Data records
----------

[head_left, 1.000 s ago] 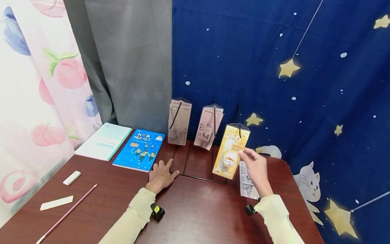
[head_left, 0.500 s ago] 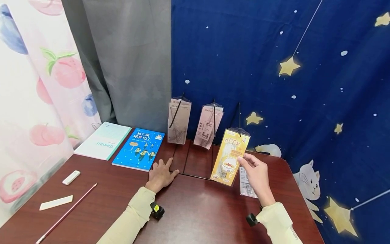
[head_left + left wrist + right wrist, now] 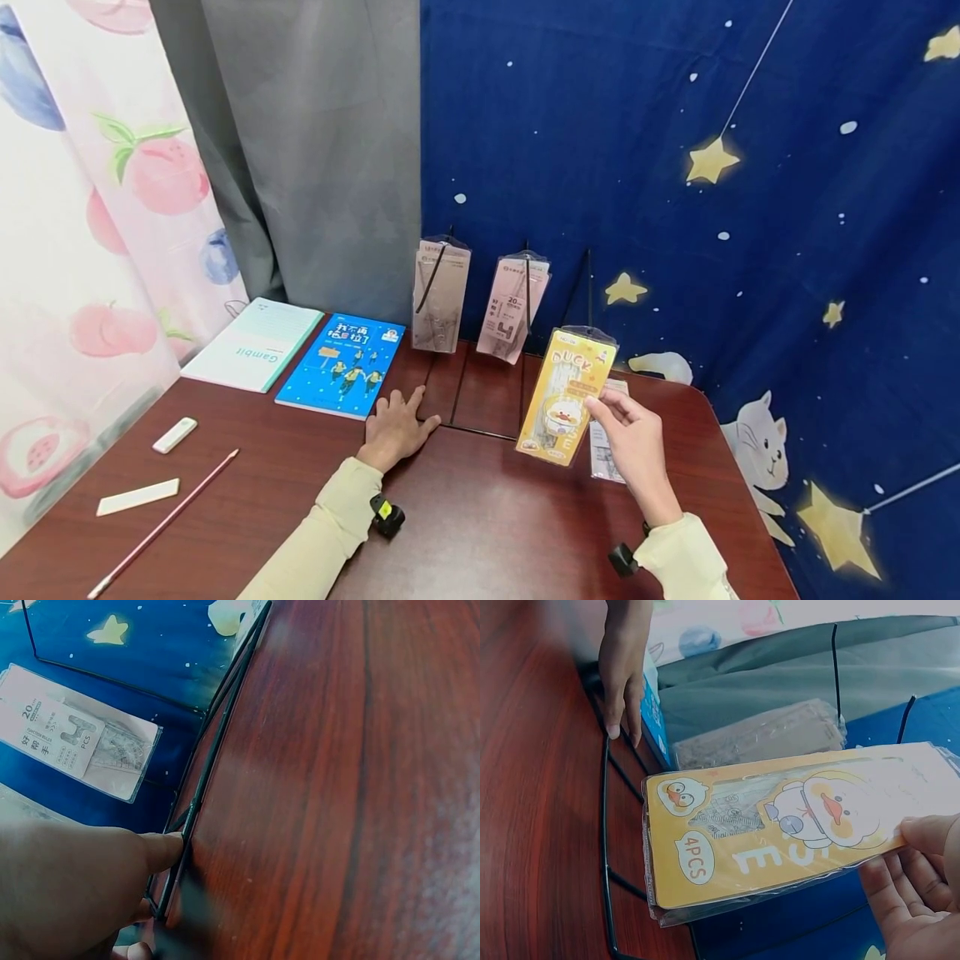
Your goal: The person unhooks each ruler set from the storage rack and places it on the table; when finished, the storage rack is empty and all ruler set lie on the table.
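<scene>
My right hand (image 3: 632,446) pinches the right edge of a yellow duck-print ruler set (image 3: 564,398) in a clear sleeve, thumb in front and fingers behind. In the head view, the sleeve's top meets the lower end of the rack's right hook (image 3: 589,287). My left hand (image 3: 397,429) lies with spread fingers at the front left corner of the black wire rack (image 3: 487,435), its thumb at the base wire in the left wrist view. Pale ruler packets (image 3: 441,300) hang on the left hook, and pink ones (image 3: 512,310) on the middle hook.
Another pale packet (image 3: 603,454) lies behind my right hand, partly hidden. To the left are a blue book (image 3: 343,367), a white-and-green notebook (image 3: 251,343), a white eraser-like block (image 3: 175,435), a flat white strip (image 3: 138,497) and a pink pencil (image 3: 165,525). Curtains stand behind the table.
My right hand has moved the yellow ruler set down and slightly toward me, away from the upper part of the right hook. The left hand has stayed on the rack.
</scene>
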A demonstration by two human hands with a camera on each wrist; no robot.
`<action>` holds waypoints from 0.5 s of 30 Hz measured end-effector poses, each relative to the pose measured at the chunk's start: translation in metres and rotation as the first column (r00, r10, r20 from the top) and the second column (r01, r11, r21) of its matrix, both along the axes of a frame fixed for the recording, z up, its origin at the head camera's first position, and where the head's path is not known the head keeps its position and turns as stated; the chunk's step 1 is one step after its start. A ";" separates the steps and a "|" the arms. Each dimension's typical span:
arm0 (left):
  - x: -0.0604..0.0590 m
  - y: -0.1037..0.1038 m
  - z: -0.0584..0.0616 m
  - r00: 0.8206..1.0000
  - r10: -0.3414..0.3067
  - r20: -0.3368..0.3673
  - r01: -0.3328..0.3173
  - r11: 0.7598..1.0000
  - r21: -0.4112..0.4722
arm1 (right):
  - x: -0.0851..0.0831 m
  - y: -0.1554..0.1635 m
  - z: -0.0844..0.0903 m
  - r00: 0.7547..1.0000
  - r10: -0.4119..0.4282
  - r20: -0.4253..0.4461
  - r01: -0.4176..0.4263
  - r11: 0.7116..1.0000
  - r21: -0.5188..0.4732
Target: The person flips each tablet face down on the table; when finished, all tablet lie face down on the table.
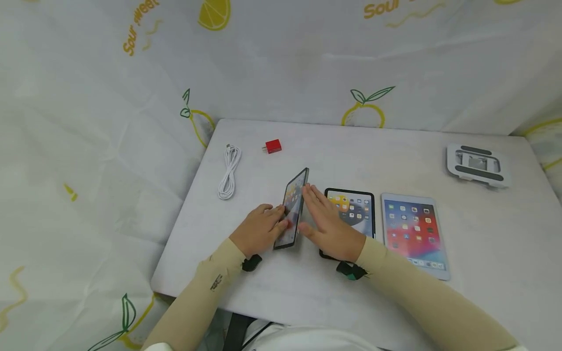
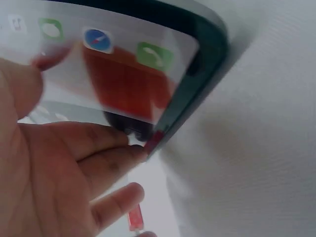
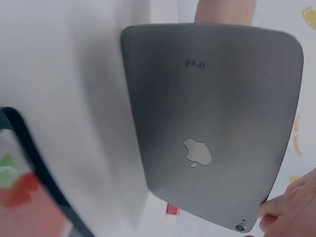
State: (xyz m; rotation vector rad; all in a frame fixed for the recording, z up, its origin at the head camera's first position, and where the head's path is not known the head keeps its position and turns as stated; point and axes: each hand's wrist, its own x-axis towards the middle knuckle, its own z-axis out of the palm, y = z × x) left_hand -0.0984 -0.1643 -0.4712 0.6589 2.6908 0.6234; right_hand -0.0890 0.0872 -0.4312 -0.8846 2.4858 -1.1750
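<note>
A dark-rimmed tablet (image 1: 291,209) with its screen lit stands tilted up on a long edge, its screen turned to the left. My left hand (image 1: 260,229) is on the screen side, thumb and fingertips against the lower part of the glass. On the other side, my right hand (image 1: 331,226) has its long fingers extended, with the fingertips at the tablet's upper edge near the far end. The right wrist view shows the tablet's plain grey back (image 3: 217,108), with fingertips (image 3: 269,212) at the corner beside the camera lens.
A second black-rimmed tablet (image 1: 364,224) lies partly under my right hand. Right of it lies a white tablet (image 1: 414,231). A folded stand (image 1: 477,165) sits at the far right, a red plug adapter (image 1: 273,146) and a coiled white cable (image 1: 228,175) at the back left.
</note>
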 end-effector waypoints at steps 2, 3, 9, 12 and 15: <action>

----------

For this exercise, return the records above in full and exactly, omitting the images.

[head_left, 1.000 s ago] 
[head_left, 0.500 s ago] 
[head_left + left wrist + right wrist, now] 
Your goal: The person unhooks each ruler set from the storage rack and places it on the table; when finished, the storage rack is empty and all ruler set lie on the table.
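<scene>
My right hand (image 3: 632,446) pinches the right edge of a yellow duck-print ruler set (image 3: 564,398) in a clear sleeve, thumb in front and fingers behind. In the head view, the sleeve's top meets the lower end of the rack's right hook (image 3: 589,287). My left hand (image 3: 397,429) lies with spread fingers at the front left corner of the black wire rack (image 3: 487,435), its thumb at the base wire in the left wrist view. Pale ruler packets (image 3: 441,300) hang on the left hook, and pink ones (image 3: 512,310) on the middle hook.
Another pale packet (image 3: 603,454) lies behind my right hand, partly hidden. To the left are a blue book (image 3: 343,367), a white-and-green notebook (image 3: 251,343), a white eraser-like block (image 3: 175,435), a flat white strip (image 3: 138,497) and a pink pencil (image 3: 165,525). Curtains stand behind the table.
My right hand has moved the yellow ruler set down and slightly toward me, away from the upper part of the right hook. The left hand has stayed on the rack.
</scene>
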A demonstration by two human hands with a camera on each wrist; no robot.
`<action>` holds waypoints from 0.5 s of 30 Hz measured end-effector poses, each relative to the pose measured at the chunk's start: translation in metres and rotation as the first column (r00, r10, r20 from the top) and the second column (r01, r11, r21) of its matrix, both along the axes of a frame fixed for the recording, z up, its origin at the head camera's first position, and where the head's path is not known the head keeps its position and turns as stated; the chunk's step 1 is one step after its start. A ";" separates the steps and a "|" the arms. Each dimension's typical span:
arm0 (left):
  - x: -0.0604..0.0590 m
  - y: -0.1037..0.1038 m
  - z: -0.0584..0.0616 m
  - r00: 0.8206..1.0000
  - r10: -0.3414..0.3067
  - r20: -0.3368..0.3673
  - r01: -0.3328..0.3173
  - r11: 0.7598..1.0000
  - r21: -0.4112..0.4722
arm1 (right):
  - x: -0.0851..0.0831 m
  - y: -0.1554..0.1635 m
  - z: -0.0844..0.0903 m
  - r00: 0.7547..1.0000
  - r10: -0.4119..0.4282
  - r20: -0.4253..0.4461
  - r01: -0.4176..0.4263
  - r11: 0.7116..1.0000
  - r21: -0.5188..0.4732
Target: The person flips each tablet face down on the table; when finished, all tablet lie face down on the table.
State: (xyz m; rotation vector rad; all in a frame fixed for the recording, z up, its origin at the head camera's first position, and where the head's path is not known the head keeps its position and turns as stated; point and axes: each hand's wrist, its own x-axis towards the middle knuckle, its own z-axis out of the palm, y = z × x) left_hand -0.0984 -0.1643 -0.4712 0.6589 2.6908 0.6234; right_hand -0.0890 0.0872 -0.4312 -0.8846 2.4858 -1.1750
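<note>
A dark-rimmed tablet (image 1: 291,209) with its screen lit stands tilted up on a long edge, its screen turned to the left. My left hand (image 1: 260,229) is on the screen side, thumb and fingertips against the lower part of the glass. On the other side, my right hand (image 1: 331,226) has its long fingers extended, with the fingertips at the tablet's upper edge near the far end. The right wrist view shows the tablet's plain grey back (image 3: 217,108), with fingertips (image 3: 269,212) at the corner beside the camera lens.
A second black-rimmed tablet (image 1: 364,224) lies partly under my right hand. Right of it lies a white tablet (image 1: 414,231). A folded stand (image 1: 477,165) sits at the far right, a red plug adapter (image 1: 273,146) and a coiled white cable (image 1: 228,175) at the back left.
</note>
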 end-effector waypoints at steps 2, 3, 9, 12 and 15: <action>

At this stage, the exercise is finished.